Tout de suite, Pardaillan remarqua qu'on le laissait patiemment user ses forces, sans lui rendre ses coups. Les paroles de Bussi-Leclerc à Fausta lui revinrent à la mémoire, et, en continuant son horrible besogne, il songea:

«Ils me veulent vivant... J'imagine que Fausta et son digne allié, d'Espinosa, ne veulent pas que la mort puisse me soustraire aux tortures qu'ils ont résolu de m'infliger!»

Et, comme ses bras, à force de servir de massues, sans arrêt ni repos, commençaient à éprouver une raideur inquiétante, il ajouta:

«Pourtant, ceux-ci ne vont pas se laisser assommer passivement jusqu'à ce que je sois à bout de souffle. Il faudra bien qu'ils se décident à rendre coup pour coup.»

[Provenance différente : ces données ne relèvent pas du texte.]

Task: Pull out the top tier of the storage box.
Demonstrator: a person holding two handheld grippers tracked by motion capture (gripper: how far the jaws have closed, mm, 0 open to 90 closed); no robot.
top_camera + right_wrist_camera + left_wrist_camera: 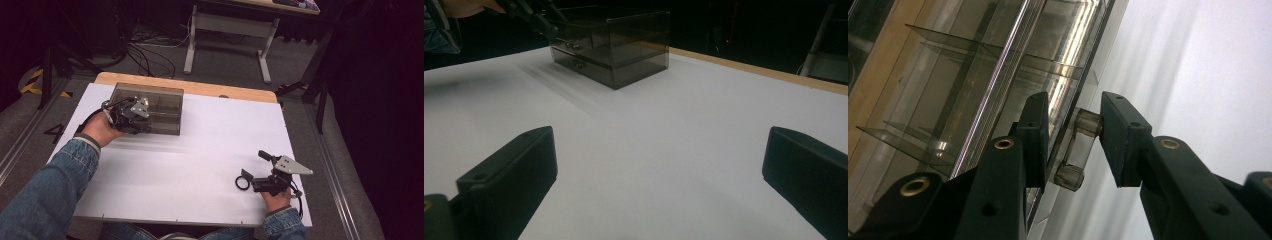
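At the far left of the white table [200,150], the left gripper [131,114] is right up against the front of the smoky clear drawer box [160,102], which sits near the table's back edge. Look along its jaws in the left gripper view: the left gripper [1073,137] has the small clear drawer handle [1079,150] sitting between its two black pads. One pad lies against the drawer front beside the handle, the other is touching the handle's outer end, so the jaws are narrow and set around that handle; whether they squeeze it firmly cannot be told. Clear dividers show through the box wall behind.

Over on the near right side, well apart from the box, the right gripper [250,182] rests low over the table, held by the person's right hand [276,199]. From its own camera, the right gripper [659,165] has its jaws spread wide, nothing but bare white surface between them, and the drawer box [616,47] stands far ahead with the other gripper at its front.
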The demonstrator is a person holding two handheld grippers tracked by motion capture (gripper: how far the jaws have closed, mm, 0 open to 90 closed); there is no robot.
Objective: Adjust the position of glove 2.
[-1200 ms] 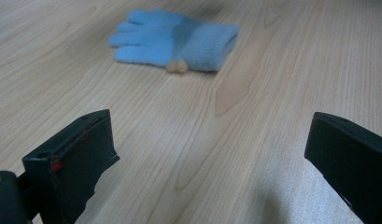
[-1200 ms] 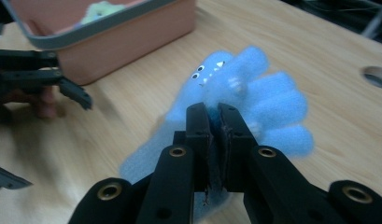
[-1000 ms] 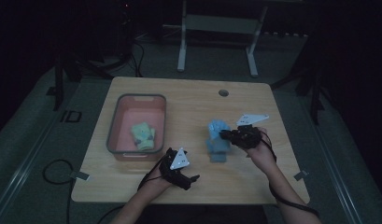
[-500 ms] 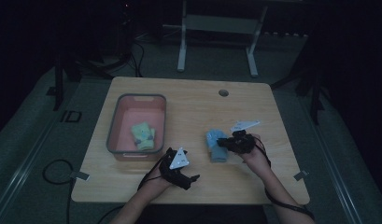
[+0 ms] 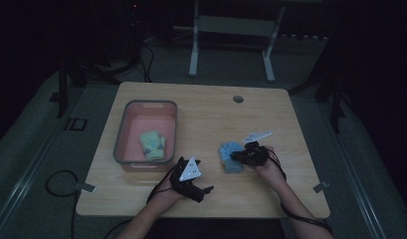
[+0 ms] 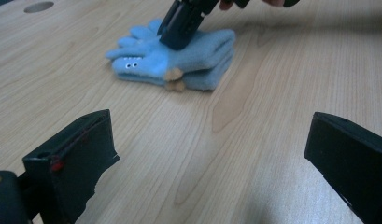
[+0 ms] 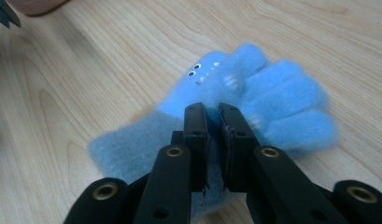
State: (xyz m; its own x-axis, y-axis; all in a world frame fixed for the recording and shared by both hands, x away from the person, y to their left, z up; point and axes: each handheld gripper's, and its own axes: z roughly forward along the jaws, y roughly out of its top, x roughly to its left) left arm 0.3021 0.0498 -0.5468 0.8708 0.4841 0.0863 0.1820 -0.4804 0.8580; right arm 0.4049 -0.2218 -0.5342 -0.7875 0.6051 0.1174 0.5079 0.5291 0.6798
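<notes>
The right gripper (image 7: 213, 116) has its jaws pinched nearly together on a fold of the blue fleece gloves (image 7: 254, 98), a stacked pair with small googly eyes and a darker cuff. The gloves (image 5: 232, 155) lie on the wooden table (image 5: 211, 114), right of centre, just beside the person's right hand (image 5: 264, 162). The left gripper (image 6: 207, 154) rests low over bare tabletop near the front edge, jaws spread wide and holding nothing. A pink bin (image 5: 122, 137) stands at the table's left with a pale green bundle of cloth (image 5: 152, 144) inside
</notes>
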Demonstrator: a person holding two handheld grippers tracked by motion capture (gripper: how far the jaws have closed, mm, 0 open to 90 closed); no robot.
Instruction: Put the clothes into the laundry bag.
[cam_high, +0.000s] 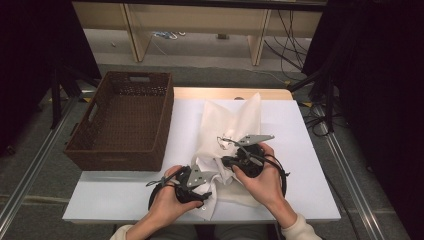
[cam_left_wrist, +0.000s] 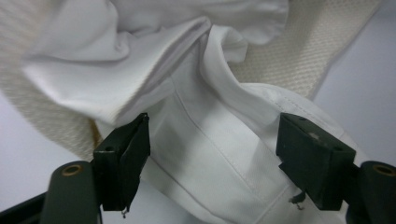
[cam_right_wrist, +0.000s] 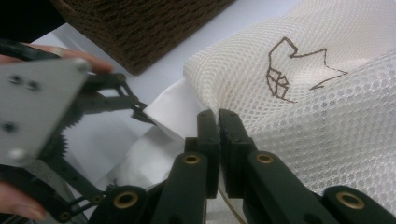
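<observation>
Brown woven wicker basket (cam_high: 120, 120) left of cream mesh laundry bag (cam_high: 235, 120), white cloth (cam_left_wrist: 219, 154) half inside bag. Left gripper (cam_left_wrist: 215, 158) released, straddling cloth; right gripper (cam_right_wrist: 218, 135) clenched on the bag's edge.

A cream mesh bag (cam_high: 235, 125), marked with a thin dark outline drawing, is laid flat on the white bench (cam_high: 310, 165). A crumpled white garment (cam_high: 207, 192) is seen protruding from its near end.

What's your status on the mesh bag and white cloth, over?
Left gripper open, white cloth between jaws, unpinched. Right gripper shut at mesh bag edge. Wicker basket stands apart, left.
</observation>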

Il raisonnait avec un calme admirable en semblable occurrence, et il lui apparaissait que, le mieux qu'il pût lui advenir, c'était de recevoir quelque coup mortel qui l'arracherait au supplice qu'on lui réservait.

Il ne se trompait pas dans ses déductions. Les soldats, en effet, commençaient à s'énerver. Aux coups méthodiquement assénés par Pardaillan, ils répondirent par des horions décochés au petit bonheur. Il eût, sans nul doute, reçu le coup mortel qu'il souhaitait, si une voix impérieuse n'avait arrêté net ces tentatives timides, en ordonnant:

«Bas les armes, drôles!... Prenez-le vivant!»

En maugréant, les hommes obéirent. Mais, comme il fallait enfin en finir, comme la patience a des limites et que la leur était à bout, sans attendre des ordres qui tardaient trop, ils exécutèrent la dernière manoeuvre: c'est-à-dire que les plus rapprochés sautèrent, tous ensemble, d'un commun accord, sur le chevalier, qui se vit accablé par le nombre.